PREPARING FOR THE ‘NEW NORMAL’: WHAT COMES NEXT

Assuming that the coronavirus crisis is eventually declared ‘over’, how events unfold in the aftermath depends on whether cool heads and wisdom prevail, or whether we allow our societies to be pitched into some kind of dystopian police state. Although many potential future scenarios are imaginable, there are a number of dark possibilities which warrant particular vigilance:

  • Social credit system — rewards for ‘good’ behaviour.
  • Mandatory vaccinations — ‘passport’ for international travel.
  • Digital currency — no cash, all transactions recorded.
  • Universal Basic Income — subsistence income instead of a job.

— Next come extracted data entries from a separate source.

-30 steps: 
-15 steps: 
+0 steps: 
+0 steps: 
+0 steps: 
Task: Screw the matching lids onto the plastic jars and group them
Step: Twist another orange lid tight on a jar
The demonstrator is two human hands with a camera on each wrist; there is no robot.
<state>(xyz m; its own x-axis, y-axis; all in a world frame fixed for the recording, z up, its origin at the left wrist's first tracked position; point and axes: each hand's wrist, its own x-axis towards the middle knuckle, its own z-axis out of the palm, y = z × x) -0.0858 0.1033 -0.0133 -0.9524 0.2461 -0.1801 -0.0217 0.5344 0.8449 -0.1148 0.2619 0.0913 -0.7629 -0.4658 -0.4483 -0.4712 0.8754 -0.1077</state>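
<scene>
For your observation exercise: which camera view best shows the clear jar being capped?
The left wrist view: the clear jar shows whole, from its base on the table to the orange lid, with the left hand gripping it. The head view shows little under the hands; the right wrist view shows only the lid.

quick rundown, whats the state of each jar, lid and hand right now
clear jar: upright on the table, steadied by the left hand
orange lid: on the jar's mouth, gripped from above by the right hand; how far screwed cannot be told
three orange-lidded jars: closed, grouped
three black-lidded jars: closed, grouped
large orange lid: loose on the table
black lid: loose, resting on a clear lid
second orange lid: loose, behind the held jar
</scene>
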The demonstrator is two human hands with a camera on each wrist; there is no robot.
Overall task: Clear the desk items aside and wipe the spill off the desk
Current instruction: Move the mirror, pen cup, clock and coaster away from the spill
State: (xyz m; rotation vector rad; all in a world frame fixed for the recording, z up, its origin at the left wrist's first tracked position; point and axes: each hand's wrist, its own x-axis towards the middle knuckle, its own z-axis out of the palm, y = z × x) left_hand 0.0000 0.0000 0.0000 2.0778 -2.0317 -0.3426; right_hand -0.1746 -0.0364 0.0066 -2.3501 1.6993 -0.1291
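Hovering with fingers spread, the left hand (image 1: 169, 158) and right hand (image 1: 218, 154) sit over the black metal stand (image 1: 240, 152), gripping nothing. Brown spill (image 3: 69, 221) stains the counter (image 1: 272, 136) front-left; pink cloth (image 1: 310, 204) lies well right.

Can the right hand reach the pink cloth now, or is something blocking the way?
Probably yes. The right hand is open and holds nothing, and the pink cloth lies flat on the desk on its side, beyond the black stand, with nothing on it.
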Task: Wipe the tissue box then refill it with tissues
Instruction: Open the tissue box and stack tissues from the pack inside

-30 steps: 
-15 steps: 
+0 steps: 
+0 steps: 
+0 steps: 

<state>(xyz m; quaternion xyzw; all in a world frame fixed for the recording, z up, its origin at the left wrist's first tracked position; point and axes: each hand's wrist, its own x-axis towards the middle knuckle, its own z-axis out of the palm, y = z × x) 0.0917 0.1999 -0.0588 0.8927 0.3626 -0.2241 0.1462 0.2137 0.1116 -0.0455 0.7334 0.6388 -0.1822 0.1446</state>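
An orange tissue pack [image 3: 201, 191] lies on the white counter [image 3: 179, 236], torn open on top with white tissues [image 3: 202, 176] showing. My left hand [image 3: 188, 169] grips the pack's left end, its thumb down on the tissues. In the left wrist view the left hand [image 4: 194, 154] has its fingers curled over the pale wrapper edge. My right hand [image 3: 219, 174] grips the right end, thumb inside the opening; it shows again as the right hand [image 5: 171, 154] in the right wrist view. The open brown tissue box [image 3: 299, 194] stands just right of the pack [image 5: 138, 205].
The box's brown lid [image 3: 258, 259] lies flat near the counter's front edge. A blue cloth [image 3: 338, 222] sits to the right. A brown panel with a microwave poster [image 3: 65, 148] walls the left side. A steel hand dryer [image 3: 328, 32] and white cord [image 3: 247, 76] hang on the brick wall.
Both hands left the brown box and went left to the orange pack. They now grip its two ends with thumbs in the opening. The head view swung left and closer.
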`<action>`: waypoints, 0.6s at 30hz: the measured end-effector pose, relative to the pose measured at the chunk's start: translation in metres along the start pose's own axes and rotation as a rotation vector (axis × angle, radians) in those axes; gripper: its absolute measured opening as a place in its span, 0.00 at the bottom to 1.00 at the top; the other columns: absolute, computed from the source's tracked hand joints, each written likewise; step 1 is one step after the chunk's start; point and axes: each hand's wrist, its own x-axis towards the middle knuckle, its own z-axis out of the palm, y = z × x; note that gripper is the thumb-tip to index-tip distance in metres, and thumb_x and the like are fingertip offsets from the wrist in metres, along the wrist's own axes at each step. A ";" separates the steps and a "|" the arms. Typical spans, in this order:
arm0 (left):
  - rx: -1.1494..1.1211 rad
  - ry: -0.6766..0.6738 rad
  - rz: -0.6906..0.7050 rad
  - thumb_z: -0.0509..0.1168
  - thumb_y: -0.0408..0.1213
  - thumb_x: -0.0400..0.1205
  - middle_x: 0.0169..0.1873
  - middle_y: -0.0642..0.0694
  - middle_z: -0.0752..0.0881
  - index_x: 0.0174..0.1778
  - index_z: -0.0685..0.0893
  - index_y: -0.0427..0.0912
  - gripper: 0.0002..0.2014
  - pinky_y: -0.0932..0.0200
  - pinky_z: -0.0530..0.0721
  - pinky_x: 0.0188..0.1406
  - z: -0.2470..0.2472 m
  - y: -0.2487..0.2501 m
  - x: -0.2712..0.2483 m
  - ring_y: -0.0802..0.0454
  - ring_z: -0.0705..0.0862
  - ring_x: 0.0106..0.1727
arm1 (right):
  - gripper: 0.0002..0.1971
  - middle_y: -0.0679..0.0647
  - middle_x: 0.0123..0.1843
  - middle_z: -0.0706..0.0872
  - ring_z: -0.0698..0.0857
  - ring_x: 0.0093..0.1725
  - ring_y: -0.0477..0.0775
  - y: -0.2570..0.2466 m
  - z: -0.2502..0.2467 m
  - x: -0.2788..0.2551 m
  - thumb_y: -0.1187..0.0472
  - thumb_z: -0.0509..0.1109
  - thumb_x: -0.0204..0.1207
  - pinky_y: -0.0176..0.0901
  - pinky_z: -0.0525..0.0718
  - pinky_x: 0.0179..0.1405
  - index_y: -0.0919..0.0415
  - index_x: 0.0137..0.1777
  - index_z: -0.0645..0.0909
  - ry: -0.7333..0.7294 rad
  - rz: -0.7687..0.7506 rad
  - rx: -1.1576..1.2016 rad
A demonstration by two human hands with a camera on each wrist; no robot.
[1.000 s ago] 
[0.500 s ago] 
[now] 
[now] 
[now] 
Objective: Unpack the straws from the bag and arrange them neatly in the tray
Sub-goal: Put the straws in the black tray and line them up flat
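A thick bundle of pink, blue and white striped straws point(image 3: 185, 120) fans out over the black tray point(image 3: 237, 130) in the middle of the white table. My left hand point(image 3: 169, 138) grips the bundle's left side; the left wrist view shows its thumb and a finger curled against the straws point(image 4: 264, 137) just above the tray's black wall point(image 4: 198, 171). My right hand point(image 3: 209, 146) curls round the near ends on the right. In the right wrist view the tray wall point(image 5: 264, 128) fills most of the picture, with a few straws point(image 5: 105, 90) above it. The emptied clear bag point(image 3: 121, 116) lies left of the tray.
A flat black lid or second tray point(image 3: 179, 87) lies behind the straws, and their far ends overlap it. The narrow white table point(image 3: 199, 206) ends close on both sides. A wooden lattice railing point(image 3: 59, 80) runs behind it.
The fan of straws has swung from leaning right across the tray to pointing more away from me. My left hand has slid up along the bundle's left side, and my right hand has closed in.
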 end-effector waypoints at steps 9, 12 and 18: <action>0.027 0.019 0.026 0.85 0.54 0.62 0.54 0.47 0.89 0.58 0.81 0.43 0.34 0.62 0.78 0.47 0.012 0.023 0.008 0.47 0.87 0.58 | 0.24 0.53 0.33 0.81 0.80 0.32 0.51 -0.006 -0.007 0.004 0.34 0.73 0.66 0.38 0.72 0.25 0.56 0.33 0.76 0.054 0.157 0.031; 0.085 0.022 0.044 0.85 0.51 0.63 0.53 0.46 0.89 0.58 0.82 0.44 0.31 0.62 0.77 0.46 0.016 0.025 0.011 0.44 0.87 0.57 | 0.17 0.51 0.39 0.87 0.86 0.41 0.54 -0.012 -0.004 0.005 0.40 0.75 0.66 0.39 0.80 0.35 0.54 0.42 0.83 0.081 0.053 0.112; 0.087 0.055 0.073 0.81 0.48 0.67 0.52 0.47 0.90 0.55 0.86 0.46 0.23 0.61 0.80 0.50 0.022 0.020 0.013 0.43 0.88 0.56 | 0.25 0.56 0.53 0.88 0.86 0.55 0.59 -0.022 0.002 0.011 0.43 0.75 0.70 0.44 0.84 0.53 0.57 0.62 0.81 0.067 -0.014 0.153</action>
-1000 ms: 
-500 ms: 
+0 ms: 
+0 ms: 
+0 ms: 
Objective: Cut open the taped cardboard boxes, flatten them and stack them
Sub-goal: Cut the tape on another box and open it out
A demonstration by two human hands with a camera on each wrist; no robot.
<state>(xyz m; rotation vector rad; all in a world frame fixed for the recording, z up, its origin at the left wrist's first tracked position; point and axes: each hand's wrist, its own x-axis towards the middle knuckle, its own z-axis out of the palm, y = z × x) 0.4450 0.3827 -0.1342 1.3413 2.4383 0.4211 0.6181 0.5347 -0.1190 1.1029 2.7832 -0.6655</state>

These are some of the hallmarks of a possible future with constant tracking and surveillance of citizens, indefinite detention without charge, blanket censorship, and absolutely no freedom of assembly, movement, expression or, eventually, thought. Should the state deem it necessary, a coronavirus ‘state of emergency’ can be declared and re-declared again and again. The ‘new normal’ could be that of routine flare-ups and repeated lockdowns, all the easier to implement and enforce in a world of contraction and collapse in which the real pandemic is fear.

Times of stress tend to be terribly revealing. The rapidity with which billions have surrendered to fear and complied unquestioningly with near-martial law has been truly staggering, even to seasoned watchers of globalist shenanigans. Contemplate how swiftly your lives have become like The Lives of Others — nervous curtain twitching, nightly pronouncements from The Party on the tele-broadcast unit, and constant chatter about what is and what is not available at the food distribution centre. Will this Orwellian vision really be the ‘new normal’? As ever, that’s up to us.